▶ _THE TASK_
An exact copy of all the data below is needed.

▶ _RECORDED DATA_
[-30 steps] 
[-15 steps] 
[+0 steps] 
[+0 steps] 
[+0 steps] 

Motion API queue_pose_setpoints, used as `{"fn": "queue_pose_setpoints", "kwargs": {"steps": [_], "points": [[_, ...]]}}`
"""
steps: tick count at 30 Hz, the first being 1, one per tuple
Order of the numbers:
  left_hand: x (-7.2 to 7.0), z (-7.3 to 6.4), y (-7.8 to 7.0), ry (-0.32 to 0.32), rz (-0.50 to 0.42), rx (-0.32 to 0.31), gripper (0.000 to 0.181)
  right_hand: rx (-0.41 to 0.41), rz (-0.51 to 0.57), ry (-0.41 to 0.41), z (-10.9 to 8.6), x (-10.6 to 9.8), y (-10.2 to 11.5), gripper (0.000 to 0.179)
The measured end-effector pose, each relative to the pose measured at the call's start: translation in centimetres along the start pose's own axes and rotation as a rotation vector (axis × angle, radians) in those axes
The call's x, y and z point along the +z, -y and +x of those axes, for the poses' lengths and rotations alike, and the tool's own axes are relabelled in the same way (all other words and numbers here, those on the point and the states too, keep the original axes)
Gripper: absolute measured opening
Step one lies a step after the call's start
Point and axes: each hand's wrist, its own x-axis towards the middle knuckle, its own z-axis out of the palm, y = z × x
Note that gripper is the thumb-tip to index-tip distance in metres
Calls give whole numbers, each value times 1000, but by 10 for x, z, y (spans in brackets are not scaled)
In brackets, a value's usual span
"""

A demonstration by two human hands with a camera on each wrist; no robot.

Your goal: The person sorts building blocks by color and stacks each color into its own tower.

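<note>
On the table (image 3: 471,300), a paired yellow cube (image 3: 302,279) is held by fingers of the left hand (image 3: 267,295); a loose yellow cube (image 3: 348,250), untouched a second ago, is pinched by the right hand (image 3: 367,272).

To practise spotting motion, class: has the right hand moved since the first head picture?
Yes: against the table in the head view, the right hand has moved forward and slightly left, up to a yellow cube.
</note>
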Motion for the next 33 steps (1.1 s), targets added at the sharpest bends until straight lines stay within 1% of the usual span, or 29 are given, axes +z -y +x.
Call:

▶ _WORKED SOLUTION_
[-30 steps] 
[-15 steps] 
[+0 steps] 
[+0 steps] 
[+0 steps] 

Motion API queue_pose_setpoints, used as `{"fn": "queue_pose_setpoints", "kwargs": {"steps": [_], "points": [[_, ...]]}}`
"""
steps: tick count at 30 Hz, the first being 1, one per tuple
Order of the numbers:
  left_hand: x (-7.2 to 7.0), z (-7.3 to 6.4), y (-7.8 to 7.0), ry (-0.32 to 0.32), rz (-0.50 to 0.42), rx (-0.32 to 0.31), gripper (0.000 to 0.181)
  right_hand: rx (-0.41 to 0.41), rz (-0.51 to 0.57), ry (-0.41 to 0.41), z (-10.9 to 8.6), x (-10.6 to 9.8), y (-10.2 to 11.5), gripper (0.000 to 0.179)
The measured end-effector pose, each relative to the pose measured at the call's start: translation in centimetres along the start pose's own axes and rotation as a rotation vector (axis × angle, radians) in those axes
The call's x, y and z point along the +z, -y and +x of those axes, for the poses' lengths and rotations alike, and the tool's own axes are relabelled in the same way (all other words and numbers here, those on the point and the states too, keep the original axes)
Gripper: absolute measured opening
Step one lies a step after the call's start
Point and axes: each hand's wrist, its own x-axis towards the middle knuckle, its own z-axis out of the palm, y = z × x
Note that gripper is the thumb-tip to index-tip distance in metres
Calls give whole numbers, each value times 1000, but by 10 for x, z, y (spans in brackets are not scaled)
In brackets, a value's usual span
"""

A demonstration by two human hands with a camera on each wrist; no robot.

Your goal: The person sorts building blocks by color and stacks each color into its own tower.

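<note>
On the table (image 3: 471,300), a paired yellow cube (image 3: 302,279) is held by fingers of the left hand (image 3: 267,295); a loose yellow cube (image 3: 348,250), untouched a second ago, is pinched by the right hand (image 3: 367,272).

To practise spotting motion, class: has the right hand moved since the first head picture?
Yes: against the table in the head view, the right hand has moved forward and slightly left, up to a yellow cube.
</note>
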Motion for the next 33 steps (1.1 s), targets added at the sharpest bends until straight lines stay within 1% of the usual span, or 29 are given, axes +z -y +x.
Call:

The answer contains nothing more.